▶ _TASK STATEMENT_:
Return the data below exactly, but only from the line containing "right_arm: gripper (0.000" through the line containing "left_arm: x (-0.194", with both of those lines included.
:: DATASET EXCERPTS
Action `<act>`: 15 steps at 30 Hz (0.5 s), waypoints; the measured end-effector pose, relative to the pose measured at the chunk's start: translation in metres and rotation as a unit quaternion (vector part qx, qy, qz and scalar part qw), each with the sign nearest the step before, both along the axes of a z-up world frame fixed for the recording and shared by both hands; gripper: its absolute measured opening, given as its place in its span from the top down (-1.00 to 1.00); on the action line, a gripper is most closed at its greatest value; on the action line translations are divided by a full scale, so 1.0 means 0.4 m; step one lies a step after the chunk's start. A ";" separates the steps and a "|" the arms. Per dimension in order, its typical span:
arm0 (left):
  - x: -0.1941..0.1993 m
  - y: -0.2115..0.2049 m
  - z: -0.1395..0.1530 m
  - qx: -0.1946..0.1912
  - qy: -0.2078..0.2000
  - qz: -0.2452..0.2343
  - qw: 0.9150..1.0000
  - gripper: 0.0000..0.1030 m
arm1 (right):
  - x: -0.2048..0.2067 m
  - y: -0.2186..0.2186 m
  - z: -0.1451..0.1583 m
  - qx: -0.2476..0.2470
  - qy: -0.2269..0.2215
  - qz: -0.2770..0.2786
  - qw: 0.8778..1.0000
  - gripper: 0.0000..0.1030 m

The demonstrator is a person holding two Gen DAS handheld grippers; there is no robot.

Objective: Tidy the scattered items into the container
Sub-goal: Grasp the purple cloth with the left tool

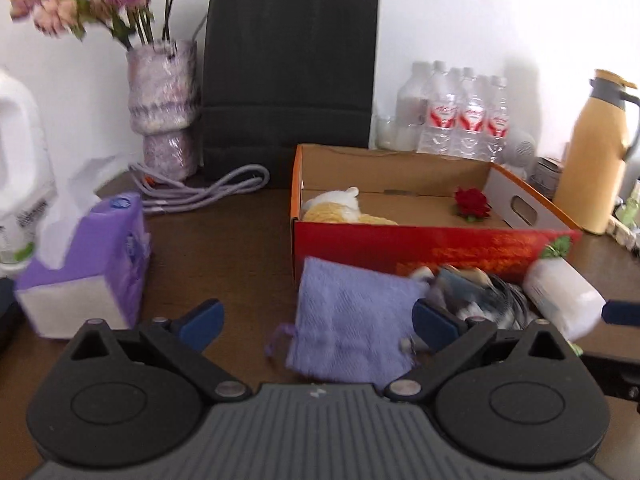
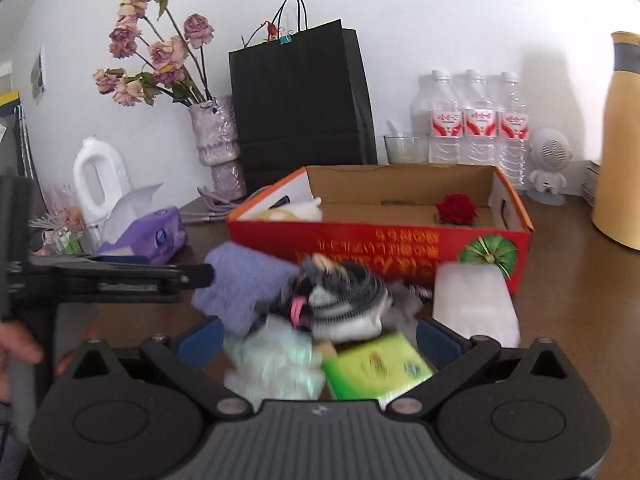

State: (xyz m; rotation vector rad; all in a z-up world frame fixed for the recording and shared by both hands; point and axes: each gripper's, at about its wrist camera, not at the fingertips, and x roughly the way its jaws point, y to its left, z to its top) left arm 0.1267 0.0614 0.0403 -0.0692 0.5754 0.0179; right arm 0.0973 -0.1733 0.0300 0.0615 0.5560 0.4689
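Observation:
A red cardboard box [image 1: 420, 246] [image 2: 380, 242] stands open on the brown table, holding a yellow-white plush [image 1: 340, 208] and a red rose [image 1: 472, 202] [image 2: 456, 208]. In front of it lie a lilac cloth [image 1: 352, 320] [image 2: 240, 284], a striped black-and-white soft toy [image 1: 480, 296] [image 2: 344, 300], a white packet [image 1: 564, 300] [image 2: 472, 300], a green packet [image 2: 376, 364] and a pale green fluffy item [image 2: 276, 360]. My left gripper [image 1: 316, 320] is open over the lilac cloth. My right gripper [image 2: 318, 338] is open around the toy and packets. The left gripper shows from the side in the right wrist view [image 2: 120, 276].
A purple tissue box [image 1: 88, 264] sits left. At the back stand a black paper bag [image 1: 288, 72], a vase of dried flowers [image 1: 164, 108], water bottles [image 1: 464, 112], a yellow thermos [image 1: 592, 160], a white jug [image 1: 20, 160] and a grey cable [image 1: 208, 188].

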 end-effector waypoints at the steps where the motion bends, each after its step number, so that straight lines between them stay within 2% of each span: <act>1: 0.023 0.011 -0.008 -0.018 0.007 0.000 1.000 -0.89 | 0.022 0.004 -0.001 0.002 0.006 0.000 1.000 -0.93; 3: 0.064 0.037 -0.030 -0.068 0.032 -0.002 0.997 -0.69 | 0.068 0.015 -0.007 0.003 0.019 0.005 1.000 -0.65; 4: 0.078 0.049 -0.042 -0.093 0.048 -0.001 0.995 -0.35 | 0.092 0.019 -0.011 0.003 0.026 0.009 1.000 -0.54; 5: 0.087 0.057 -0.052 -0.112 0.059 -0.005 0.992 0.05 | 0.115 0.024 -0.013 0.007 0.034 0.011 0.999 -0.29; 6: 0.091 0.062 -0.060 -0.124 0.065 -0.010 0.990 0.18 | 0.141 0.030 -0.016 0.007 0.045 0.008 0.999 -0.09; 8: 0.083 0.065 -0.064 -0.124 0.064 -0.014 0.990 0.61 | 0.185 0.049 -0.026 -0.016 0.065 -0.008 0.998 -0.03; 10: 0.064 0.064 -0.051 -0.117 0.054 -0.017 0.992 0.70 | 0.216 0.066 -0.044 -0.039 0.077 -0.016 0.996 0.00; 12: 0.039 0.061 -0.025 -0.106 0.045 -0.013 0.993 0.74 | 0.229 0.077 -0.058 -0.046 0.084 -0.019 0.995 0.13; 13: 0.020 0.060 -0.003 -0.105 0.037 -0.015 0.994 0.75 | 0.228 0.082 -0.059 -0.052 0.079 -0.021 0.995 0.24; 15: -0.036 0.062 0.055 -0.120 -0.002 -0.029 0.992 0.76 | 0.215 0.084 -0.043 -0.047 0.066 -0.023 0.996 0.59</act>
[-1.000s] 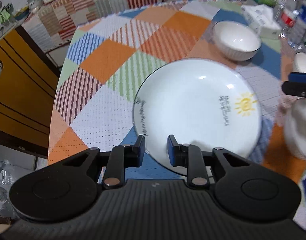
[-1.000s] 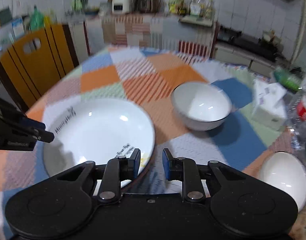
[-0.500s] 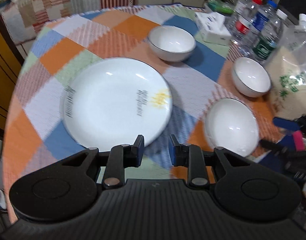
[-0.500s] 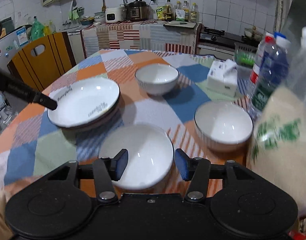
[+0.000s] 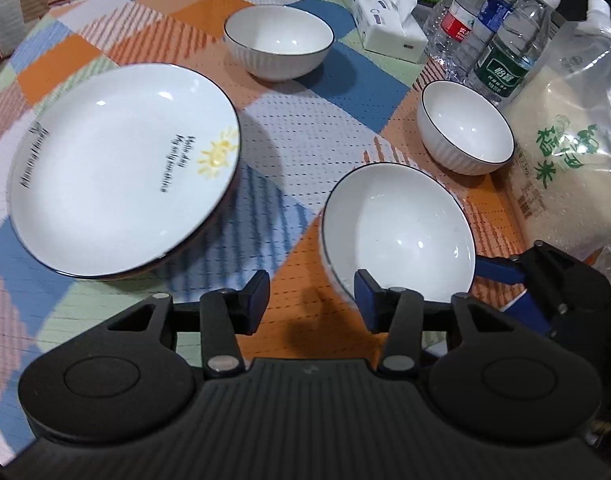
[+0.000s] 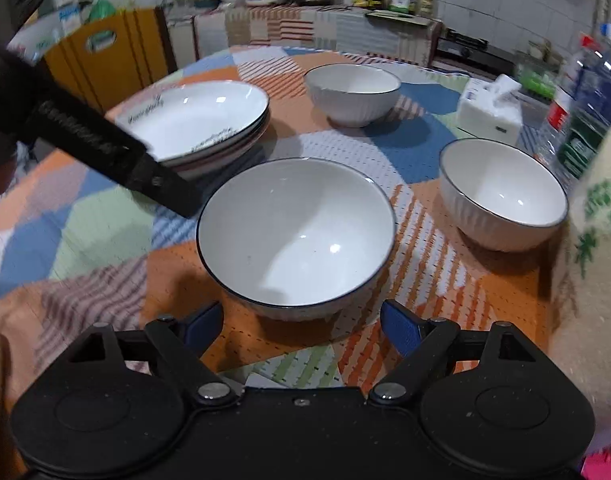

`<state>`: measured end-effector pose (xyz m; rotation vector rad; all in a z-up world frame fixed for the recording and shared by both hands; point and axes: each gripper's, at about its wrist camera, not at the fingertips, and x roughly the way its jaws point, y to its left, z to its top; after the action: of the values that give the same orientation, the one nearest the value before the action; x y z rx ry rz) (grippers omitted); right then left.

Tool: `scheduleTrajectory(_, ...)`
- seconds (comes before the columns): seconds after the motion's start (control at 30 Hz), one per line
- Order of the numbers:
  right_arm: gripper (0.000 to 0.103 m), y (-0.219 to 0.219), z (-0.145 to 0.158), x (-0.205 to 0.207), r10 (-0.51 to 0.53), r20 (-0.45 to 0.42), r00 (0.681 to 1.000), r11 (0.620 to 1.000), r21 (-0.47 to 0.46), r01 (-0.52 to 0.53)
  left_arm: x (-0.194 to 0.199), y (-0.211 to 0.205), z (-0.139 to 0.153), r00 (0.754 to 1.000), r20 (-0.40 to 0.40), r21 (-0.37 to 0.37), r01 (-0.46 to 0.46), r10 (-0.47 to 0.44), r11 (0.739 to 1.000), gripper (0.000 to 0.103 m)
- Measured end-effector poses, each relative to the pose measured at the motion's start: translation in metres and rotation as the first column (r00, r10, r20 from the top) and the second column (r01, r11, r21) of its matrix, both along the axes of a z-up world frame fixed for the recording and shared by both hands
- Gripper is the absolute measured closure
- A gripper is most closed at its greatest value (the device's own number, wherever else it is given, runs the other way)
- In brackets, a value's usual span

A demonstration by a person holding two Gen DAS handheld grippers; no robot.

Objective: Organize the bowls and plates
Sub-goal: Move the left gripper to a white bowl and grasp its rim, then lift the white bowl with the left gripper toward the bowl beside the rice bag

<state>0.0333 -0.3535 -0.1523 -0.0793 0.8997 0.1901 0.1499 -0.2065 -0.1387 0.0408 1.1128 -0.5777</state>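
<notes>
A stack of white plates (image 5: 121,168) with a sun print sits at the left of the table; it also shows in the right wrist view (image 6: 197,120). Three white bowls stand on the table: a near bowl (image 5: 397,232) (image 6: 297,232), a right bowl (image 5: 465,128) (image 6: 501,196) and a far bowl (image 5: 279,40) (image 6: 353,92). My left gripper (image 5: 311,296) is open and empty, its right finger at the near bowl's front rim. My right gripper (image 6: 301,326) is open wide and empty, just in front of the near bowl.
A round table with a checked cloth (image 5: 317,120) holds a tissue box (image 5: 389,24), water bottles (image 5: 501,36) and a bag of rice (image 5: 573,152) at the right. An orange chair (image 6: 105,60) and a kitchen counter (image 6: 305,24) stand behind the table.
Both grippers have swung from the plates toward the near bowl and moved closer to it. Both have opened wider, the right one most.
</notes>
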Motion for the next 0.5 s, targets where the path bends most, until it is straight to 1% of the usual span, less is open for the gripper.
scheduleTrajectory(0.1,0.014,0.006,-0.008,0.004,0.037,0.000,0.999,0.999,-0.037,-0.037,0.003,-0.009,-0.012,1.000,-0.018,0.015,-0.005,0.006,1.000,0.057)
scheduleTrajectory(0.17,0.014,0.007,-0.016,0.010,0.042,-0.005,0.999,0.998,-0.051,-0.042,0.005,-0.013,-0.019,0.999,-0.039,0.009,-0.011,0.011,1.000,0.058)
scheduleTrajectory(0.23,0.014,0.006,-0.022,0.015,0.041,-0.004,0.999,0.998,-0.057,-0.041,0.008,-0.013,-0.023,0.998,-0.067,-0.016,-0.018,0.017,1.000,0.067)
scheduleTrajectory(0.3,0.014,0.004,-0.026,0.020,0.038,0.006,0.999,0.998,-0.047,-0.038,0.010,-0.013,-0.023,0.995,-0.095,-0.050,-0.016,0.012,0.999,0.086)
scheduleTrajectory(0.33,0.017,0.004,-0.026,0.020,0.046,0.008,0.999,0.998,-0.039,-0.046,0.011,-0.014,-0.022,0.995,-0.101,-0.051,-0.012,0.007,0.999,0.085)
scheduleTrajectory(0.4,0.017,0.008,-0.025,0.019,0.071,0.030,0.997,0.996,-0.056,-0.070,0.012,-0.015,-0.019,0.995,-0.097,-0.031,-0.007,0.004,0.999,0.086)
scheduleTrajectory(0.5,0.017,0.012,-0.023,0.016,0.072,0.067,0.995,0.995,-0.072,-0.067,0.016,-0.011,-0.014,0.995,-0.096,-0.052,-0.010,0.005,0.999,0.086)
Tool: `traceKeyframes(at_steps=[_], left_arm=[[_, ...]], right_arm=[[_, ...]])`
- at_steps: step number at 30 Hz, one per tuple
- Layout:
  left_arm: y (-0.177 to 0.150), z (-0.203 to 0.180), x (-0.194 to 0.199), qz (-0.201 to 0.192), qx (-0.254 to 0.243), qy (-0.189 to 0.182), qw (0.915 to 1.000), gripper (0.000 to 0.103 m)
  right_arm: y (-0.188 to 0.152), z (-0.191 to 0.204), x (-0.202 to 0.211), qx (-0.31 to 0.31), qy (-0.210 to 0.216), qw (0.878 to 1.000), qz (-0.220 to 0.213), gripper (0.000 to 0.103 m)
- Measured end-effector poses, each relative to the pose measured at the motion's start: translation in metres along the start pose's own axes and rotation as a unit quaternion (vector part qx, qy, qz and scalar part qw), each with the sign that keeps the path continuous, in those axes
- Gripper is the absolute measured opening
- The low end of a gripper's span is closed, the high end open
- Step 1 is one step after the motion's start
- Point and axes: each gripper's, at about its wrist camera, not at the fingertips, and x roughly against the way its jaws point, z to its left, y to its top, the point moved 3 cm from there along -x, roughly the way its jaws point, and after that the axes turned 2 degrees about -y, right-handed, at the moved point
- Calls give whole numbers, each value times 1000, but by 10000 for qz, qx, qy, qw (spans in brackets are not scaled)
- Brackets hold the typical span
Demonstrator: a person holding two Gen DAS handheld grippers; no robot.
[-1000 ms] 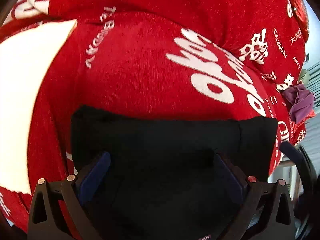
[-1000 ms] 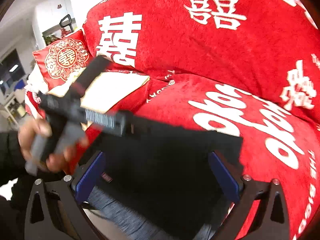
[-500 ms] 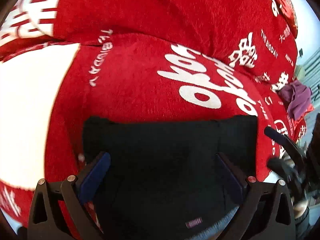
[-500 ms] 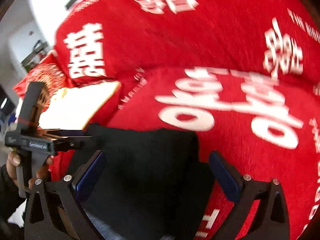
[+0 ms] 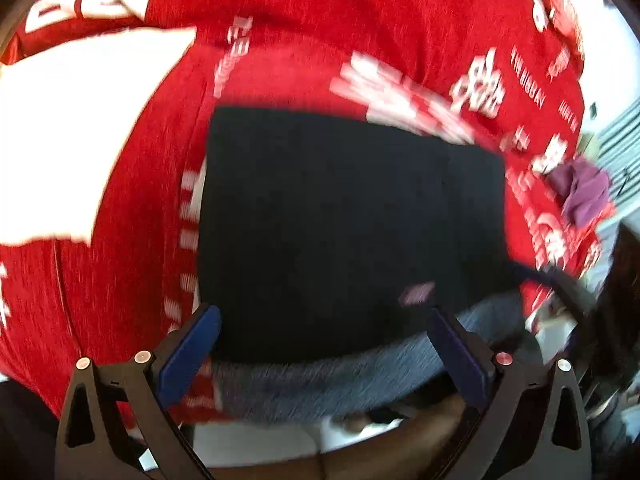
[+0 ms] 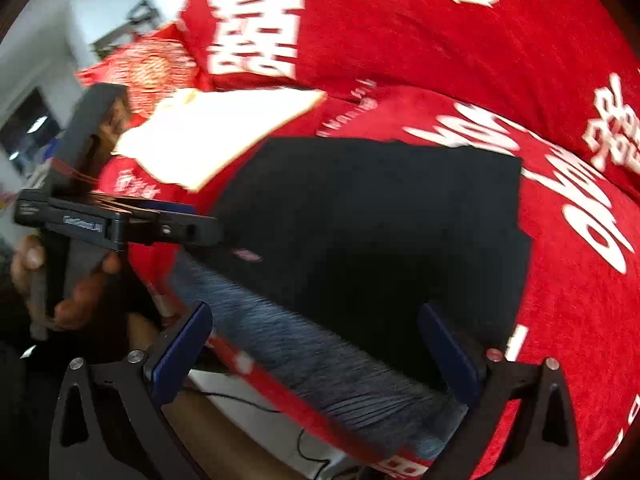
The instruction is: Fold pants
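A: Where are the black pants (image 5: pixel 344 216)?

B: They lie as a compact, roughly squared block on the red sofa cover (image 5: pixel 132 264), near its front edge. The grey ribbed waistband (image 5: pixel 328 380) faces the cameras and hangs just past that edge. A small label (image 5: pixel 416 293) shows on the top layer.

A: And the grippers?

B: The left gripper (image 5: pixel 324 356) has its blue pads spread wide, one at each side of the near edge of the block, with nothing pinched between them. The right gripper (image 6: pixel 316 356) is likewise apart and holds nothing; the waistband runs across the gap between its fingers. From the right wrist view, the left gripper's body (image 6: pixel 116 224) sits in the person's hand (image 6: pixel 60 280), its tip at the left corner of the pants.

A: Why hover there, open?

B: A fair guess is that the fold is nearly or fully done, and the open jaws at both near corners are either releasing the cloth or lining up to square it. Both views are motion-blurred, so contact cannot be judged.

A: Anything else nearby?

B: A white folded cloth (image 6: pixel 224 132) lies just left of the pants, and a purple garment (image 5: pixel 584 192) sits well apart at the right.
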Motion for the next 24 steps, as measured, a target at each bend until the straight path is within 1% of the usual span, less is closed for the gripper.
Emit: traceKeyframes(at_steps=[1,2,3,4,5,6,7,8,9,10,11,12,14,15,16,18,20,22,24], left_arm=[[-6,5,-10,222,-8,118,9997,103],[-12,11,-20,476,123,2,9988,103],[-17,19,-24,628,475,-150,9968,103],[-18,23,-20,597,708,-295,9953,103],[-16,24,-9,418,748,-459,9953,103],[-14,23,2,242,648,-500,9963,103],[-11,23,11,70,508,-453,9977,103],[-6,24,19,-93,362,-326,9988,103],[1,26,23,-207,245,-93,9994,103],[6,28,23,-226,191,117,9995,103],[13,31,22,-199,155,353,9991,103],[17,33,20,-192,136,415,9989,103],[26,32,16,-215,78,423,9988,103],[31,31,11,-217,60,371,9991,103],[36,31,6,-207,75,243,9995,103],[42,34,-1,-157,329,-67,9993,103],[47,31,-7,-134,536,-383,9977,103],[49,27,-14,-32,511,-414,9978,103],[51,25,-18,-18,505,-438,9978,103]], right_arm=[[-3,-1,-3,4,-73,9999,72,102],[-11,-6,-8,-41,-223,9996,187,102],[-14,-8,-7,-52,-203,9997,94,102],[-15,-9,-4,-99,-175,9998,43,102],[-13,-11,-2,-186,-206,9996,97,102],[-12,-12,5,-252,-268,9992,121,103],[-12,-14,13,-298,-285,9991,58,103],[-14,-18,21,-361,-279,9990,-34,103],[-16,-26,30,-516,-271,9982,-128,103],[-17,-33,32,-675,-242,9973,-167,103],[-24,-47,40,-985,-179,9947,-213,103],[-29,-58,43,-1198,-182,9924,-227,103],[-36,-80,47,-1617,-247,9862,-249,103],[-38,-87,48,-1768,-240,9836,-270,103],[-40,-95,46,-1966,-155,9799,-299,103],[-41,-106,41,-2196,-3,9753,-254,103],[-46,-115,32,-2365,25,9715,-123,103],[-47,-117,25,-2437,57,9698,-57,103],[-46,-119,22,-2465,106,9691,-42,103]])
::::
▶ _TASK SOLUTION_:
  right_arm: gripper (0.000 to 0.103 m), y (-0.219 to 0.219), z (-0.145 to 0.158), x (-0.205 to 0.207), r10 (-0.51 to 0.53), r20 (-0.45 to 0.42), r00 (0.681 to 1.000), r11 (0.620 to 1.000), r21 (-0.47 to 0.46), r01 (-0.52 to 0.53)
  left_arm: x (-0.194 to 0.199), y (-0.211 to 0.205), z (-0.139 to 0.153), r00 (0.754 to 1.000), r20 (-0.40 to 0.40), r21 (-0.37 to 0.37), r01 (-0.46 to 0.46), r10 (-0.47 to 0.44), r11 (0.739 to 1.000), gripper (0.000 to 0.103 m)

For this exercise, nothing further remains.